If your file has non-ASCII characters, you should open it in the unicode format as follows:
import sys
workbook = pd.read_excel('sample-xlsx-file-for-testing.xlsx', encoding=sys.getfilesystemencoding())
If your spreadsheet is very large, you can add an argument use_cols
, which loads only certain columns to the dataframe.
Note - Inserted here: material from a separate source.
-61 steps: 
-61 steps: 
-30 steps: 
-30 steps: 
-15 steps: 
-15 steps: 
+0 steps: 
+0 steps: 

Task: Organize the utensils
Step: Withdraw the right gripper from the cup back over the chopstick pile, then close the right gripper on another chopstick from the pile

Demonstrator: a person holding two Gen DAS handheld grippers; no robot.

For instance, the following argument would read only the first five columns:
workbook = pd.read_excel('~/Desktop/import-export-data.xlsx', usecols = 'A:E')
workbook.head()
Segment | Country | Product | Discount Band | Units Sold | |
---|---|---|---|---|---|
0 | Government | Canada | Carretera | None | 1618.5 |
1 | Government | Germany | Carretera | None | 1321.0 |
2 | Midmarket | France | Carretera | None | 2178.0 |
3 | Midmarket | Germany | Carretera | None | 888.0 |
4 | Midmarket | Mexico | Carretera | None | 2470.0 |
Additionally, you can use the nrows
and skiprows
arguments to read only a certain number of rows, or ignore a certain number of rows at the beginning, respectively.
Opening a specific sheet
You can select a certain sheet from your spreadsheet by using the sheet_name
argument. By default, the read_excel() function parses the first sheet in the file. You can either provide the name of the sheet as a string, or the index of the sheet (starting from 0):
# Read the sheet with the name 'Sheet1'
worksheet = pd.read_excel('sample-xlsx-file-for-testing.xlsx', sheet_name = 'Sheet1')
# Read the 1st sheet in the file
worksheet = pd.read_excel('sample-xlsx-file-for-testing.xlsx', sheet_name = 0)
You can also select a number of sheets to be stored as a dict of Pandas dataframes by passing a list the sheet_name
argument:
# Read the first two sheets and a sheet with the name 'Sheet 3'
worksheets = pd.read_excel('~/Desktop/import-export-data.xlsx', sheet_name = [0, 1, 'Sheet 3'])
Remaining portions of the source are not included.